### Task requirements
The stretch from the line with "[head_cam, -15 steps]" through the line with "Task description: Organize" in the records below: write it out exactly, and nothing else.

Start of Extracted entries

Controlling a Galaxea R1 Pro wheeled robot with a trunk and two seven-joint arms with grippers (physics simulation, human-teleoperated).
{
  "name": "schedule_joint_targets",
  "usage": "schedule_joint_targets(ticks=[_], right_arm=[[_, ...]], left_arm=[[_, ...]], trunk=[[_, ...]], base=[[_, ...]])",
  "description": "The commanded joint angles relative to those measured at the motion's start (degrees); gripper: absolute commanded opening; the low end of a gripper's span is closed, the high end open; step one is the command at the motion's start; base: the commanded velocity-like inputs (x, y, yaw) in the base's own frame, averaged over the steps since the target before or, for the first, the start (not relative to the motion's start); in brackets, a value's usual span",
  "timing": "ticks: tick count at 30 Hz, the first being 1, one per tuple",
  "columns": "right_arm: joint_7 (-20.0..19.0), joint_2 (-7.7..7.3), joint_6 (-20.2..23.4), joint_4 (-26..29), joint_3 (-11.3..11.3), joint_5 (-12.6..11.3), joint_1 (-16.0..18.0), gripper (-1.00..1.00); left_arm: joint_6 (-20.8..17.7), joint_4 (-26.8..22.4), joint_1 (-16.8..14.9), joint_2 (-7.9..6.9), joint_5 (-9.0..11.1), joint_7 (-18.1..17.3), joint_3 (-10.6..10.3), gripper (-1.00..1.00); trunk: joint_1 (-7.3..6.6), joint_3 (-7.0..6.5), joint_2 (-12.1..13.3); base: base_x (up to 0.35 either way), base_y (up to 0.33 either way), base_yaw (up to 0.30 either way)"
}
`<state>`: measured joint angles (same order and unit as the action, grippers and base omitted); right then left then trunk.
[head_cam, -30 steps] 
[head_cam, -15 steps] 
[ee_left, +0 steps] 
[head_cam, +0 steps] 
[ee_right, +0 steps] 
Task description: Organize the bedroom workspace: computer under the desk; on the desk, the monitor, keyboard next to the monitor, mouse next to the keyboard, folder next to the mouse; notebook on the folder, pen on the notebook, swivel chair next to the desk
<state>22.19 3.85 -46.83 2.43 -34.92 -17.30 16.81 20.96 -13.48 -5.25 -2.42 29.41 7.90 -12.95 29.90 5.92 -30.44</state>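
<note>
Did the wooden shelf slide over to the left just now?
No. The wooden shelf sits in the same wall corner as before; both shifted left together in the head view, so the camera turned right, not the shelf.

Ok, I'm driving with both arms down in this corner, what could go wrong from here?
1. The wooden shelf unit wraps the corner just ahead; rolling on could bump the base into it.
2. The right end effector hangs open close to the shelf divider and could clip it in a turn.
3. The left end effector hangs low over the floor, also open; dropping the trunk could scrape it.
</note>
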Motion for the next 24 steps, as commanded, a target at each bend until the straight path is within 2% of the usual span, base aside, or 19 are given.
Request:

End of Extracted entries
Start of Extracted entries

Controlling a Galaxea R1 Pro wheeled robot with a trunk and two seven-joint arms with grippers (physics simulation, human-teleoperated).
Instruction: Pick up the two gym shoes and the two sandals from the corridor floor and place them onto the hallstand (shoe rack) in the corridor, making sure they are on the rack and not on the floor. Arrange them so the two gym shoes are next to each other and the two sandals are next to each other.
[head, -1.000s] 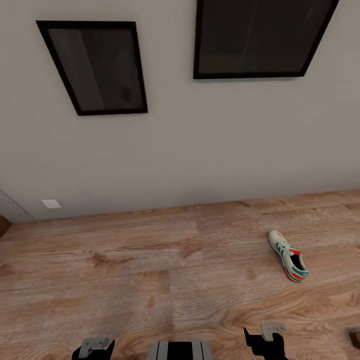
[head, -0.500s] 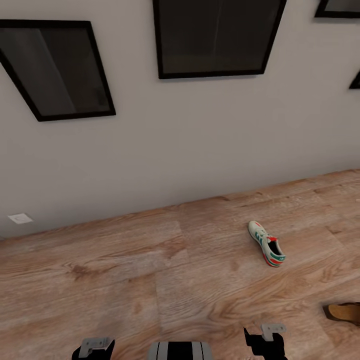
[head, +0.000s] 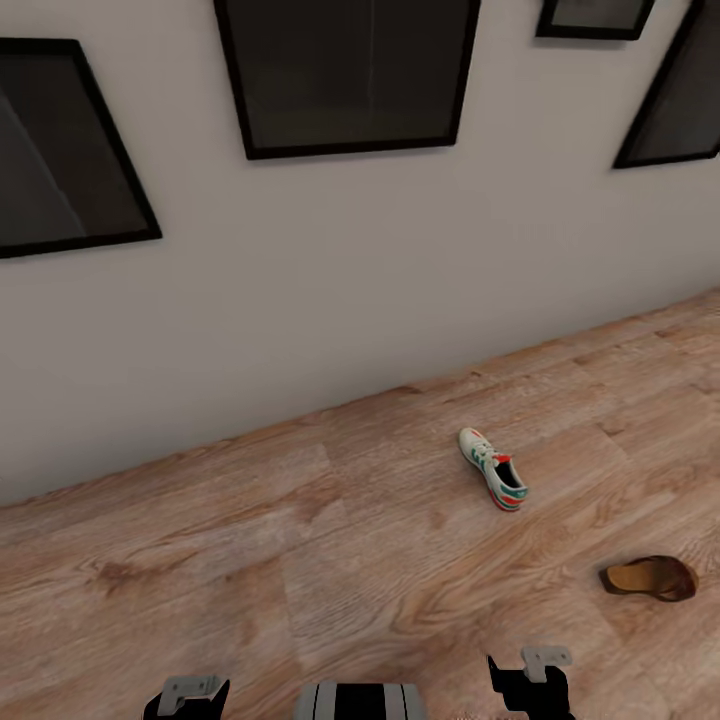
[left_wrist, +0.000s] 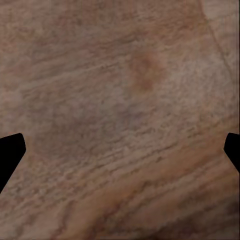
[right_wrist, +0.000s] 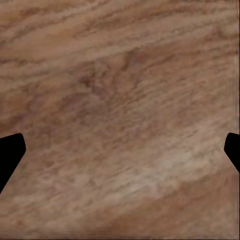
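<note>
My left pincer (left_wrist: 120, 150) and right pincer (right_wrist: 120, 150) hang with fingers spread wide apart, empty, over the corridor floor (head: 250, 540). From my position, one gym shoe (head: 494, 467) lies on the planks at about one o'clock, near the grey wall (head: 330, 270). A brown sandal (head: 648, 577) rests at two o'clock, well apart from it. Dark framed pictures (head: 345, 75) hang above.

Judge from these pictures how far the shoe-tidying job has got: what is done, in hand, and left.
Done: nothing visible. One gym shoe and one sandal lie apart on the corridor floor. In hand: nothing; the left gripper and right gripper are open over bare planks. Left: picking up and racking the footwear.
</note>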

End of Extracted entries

### Exercise result
[head_cam, -15 steps] 
[ee_left, +0 steps] 
[head_cam, +0 steps] 
[ee_right, +0 steps] 
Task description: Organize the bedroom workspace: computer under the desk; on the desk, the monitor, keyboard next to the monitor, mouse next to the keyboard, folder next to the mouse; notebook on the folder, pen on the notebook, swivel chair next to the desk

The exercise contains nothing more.